● What you have to do
Return the lines below exactly as they appear, please, starting with the first and ending with the one that contains "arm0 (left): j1".

● Data in this exercise
━━━━━━━━━━
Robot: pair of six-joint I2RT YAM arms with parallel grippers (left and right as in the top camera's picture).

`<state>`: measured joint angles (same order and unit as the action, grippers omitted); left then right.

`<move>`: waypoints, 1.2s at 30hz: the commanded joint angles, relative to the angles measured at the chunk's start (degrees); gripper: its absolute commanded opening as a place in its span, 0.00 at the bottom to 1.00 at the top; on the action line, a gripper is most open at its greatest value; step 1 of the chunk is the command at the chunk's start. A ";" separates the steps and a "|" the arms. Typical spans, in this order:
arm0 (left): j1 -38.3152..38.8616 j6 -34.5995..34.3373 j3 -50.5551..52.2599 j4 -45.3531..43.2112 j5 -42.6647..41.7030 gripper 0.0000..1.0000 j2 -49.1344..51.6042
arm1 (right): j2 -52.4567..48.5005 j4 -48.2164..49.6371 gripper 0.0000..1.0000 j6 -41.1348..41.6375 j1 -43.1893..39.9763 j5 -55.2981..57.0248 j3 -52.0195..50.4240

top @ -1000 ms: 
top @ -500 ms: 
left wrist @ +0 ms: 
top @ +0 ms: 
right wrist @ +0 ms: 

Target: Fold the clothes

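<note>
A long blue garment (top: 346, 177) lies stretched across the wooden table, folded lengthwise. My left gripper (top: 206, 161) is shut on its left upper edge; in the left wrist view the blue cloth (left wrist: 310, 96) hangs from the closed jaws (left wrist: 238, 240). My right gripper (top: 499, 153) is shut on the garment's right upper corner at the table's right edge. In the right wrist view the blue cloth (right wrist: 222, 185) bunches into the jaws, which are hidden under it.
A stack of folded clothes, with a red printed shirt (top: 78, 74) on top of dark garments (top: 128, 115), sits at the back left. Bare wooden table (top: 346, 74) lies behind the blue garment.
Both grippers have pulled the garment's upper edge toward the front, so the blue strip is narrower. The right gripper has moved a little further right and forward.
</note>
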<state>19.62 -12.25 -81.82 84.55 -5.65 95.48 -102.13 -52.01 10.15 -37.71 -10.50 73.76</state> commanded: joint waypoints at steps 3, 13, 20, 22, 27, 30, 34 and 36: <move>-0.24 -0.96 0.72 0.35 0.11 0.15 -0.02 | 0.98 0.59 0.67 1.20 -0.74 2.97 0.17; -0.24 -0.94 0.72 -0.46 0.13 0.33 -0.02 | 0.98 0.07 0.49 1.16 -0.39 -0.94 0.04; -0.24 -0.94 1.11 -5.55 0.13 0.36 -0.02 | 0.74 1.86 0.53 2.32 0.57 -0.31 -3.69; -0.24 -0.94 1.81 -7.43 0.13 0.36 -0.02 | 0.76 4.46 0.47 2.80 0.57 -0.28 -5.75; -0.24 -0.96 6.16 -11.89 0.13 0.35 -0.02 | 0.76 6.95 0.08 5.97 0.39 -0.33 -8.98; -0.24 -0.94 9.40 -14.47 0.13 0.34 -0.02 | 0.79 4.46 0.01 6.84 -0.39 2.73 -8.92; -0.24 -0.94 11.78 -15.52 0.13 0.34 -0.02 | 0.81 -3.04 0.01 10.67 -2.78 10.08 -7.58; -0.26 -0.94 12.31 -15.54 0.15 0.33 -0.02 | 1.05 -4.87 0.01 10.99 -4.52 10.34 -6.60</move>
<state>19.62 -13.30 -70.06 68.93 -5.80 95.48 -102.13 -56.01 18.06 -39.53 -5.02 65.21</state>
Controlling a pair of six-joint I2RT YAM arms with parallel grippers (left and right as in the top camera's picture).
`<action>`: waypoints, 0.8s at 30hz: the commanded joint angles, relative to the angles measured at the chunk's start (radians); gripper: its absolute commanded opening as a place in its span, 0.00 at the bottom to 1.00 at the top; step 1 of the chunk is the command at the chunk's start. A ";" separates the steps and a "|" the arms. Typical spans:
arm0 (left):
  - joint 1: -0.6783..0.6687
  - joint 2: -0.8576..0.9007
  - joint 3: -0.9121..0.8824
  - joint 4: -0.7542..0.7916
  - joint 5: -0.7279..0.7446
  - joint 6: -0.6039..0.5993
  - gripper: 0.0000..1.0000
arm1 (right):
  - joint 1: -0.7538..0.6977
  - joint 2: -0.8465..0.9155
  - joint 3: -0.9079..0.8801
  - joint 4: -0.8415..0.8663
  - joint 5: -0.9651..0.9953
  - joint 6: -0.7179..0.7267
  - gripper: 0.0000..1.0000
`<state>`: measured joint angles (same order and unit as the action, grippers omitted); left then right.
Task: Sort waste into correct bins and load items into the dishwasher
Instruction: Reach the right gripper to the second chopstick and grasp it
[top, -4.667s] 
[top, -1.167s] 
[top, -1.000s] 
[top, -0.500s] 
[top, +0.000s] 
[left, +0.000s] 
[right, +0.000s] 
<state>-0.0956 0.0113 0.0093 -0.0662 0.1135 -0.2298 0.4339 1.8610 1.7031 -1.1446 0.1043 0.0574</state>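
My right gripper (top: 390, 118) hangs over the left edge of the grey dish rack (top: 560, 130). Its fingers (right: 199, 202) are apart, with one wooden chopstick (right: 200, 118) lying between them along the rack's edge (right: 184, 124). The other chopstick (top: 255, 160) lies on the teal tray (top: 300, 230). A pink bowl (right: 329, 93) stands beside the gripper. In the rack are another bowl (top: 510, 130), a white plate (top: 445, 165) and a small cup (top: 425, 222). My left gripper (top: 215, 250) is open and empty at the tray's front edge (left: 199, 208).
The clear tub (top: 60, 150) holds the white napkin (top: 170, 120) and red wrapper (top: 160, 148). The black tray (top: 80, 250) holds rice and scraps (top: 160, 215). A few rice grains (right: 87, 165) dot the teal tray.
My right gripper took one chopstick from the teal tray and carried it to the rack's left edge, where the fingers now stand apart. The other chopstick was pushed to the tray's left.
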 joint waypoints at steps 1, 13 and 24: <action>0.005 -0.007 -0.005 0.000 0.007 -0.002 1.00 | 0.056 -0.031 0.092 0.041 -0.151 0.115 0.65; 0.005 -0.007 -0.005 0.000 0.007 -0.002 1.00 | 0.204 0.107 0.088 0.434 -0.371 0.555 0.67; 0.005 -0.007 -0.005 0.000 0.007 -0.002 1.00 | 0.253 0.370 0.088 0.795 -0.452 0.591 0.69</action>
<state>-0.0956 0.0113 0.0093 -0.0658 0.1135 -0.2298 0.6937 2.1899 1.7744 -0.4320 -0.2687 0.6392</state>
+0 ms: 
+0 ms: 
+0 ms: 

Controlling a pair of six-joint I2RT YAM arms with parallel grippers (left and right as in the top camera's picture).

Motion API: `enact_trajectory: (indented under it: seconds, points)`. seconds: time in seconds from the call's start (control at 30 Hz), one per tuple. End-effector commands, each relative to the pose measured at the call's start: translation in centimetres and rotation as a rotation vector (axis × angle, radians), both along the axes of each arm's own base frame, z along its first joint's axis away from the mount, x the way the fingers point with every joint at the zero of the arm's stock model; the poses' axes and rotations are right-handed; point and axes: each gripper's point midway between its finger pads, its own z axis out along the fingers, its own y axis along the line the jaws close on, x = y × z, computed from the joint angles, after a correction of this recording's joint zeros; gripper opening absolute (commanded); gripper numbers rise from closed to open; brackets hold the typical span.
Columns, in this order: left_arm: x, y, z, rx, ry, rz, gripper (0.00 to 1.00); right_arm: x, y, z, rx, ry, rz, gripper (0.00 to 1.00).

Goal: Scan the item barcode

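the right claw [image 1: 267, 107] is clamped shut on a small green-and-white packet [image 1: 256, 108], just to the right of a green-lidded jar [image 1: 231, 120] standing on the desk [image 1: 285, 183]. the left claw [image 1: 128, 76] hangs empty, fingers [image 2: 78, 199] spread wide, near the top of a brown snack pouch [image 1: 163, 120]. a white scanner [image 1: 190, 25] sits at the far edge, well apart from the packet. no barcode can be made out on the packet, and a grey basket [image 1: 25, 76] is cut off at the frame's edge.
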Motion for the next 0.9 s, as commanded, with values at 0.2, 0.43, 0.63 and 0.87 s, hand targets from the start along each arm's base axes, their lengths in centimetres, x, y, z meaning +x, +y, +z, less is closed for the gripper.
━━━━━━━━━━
● Solution for this task
Robot: pair of six-joint I2RT YAM arms with parallel grippers (left and right as in the top camera's picture).

`<state>`: measured joint angles (same order and unit as the action, grippers omitted); left then right.

`<move>`: waypoints, 1.2s at 30hz: the commanded joint angles, relative to the angles measured at the chunk's start (degrees); gripper: its absolute commanded opening as a place in its span, 0.00 at the bottom to 1.00 at the top; on the action line, a gripper is most open at its greatest value; step 1 of the chunk is the command at the chunk's start. A ";" separates the steps and a "|" the arms. Typical spans, in this order:
arm0 (left): j1 -38.3152..38.8616 j6 -34.5995..34.3373 j3 -50.5551..52.2599 j4 -45.3531..43.2112 j5 -42.6647..41.7030 gripper 0.0000..1.0000 j2 -49.1344..51.6042

This response is complete, and nothing else is pending.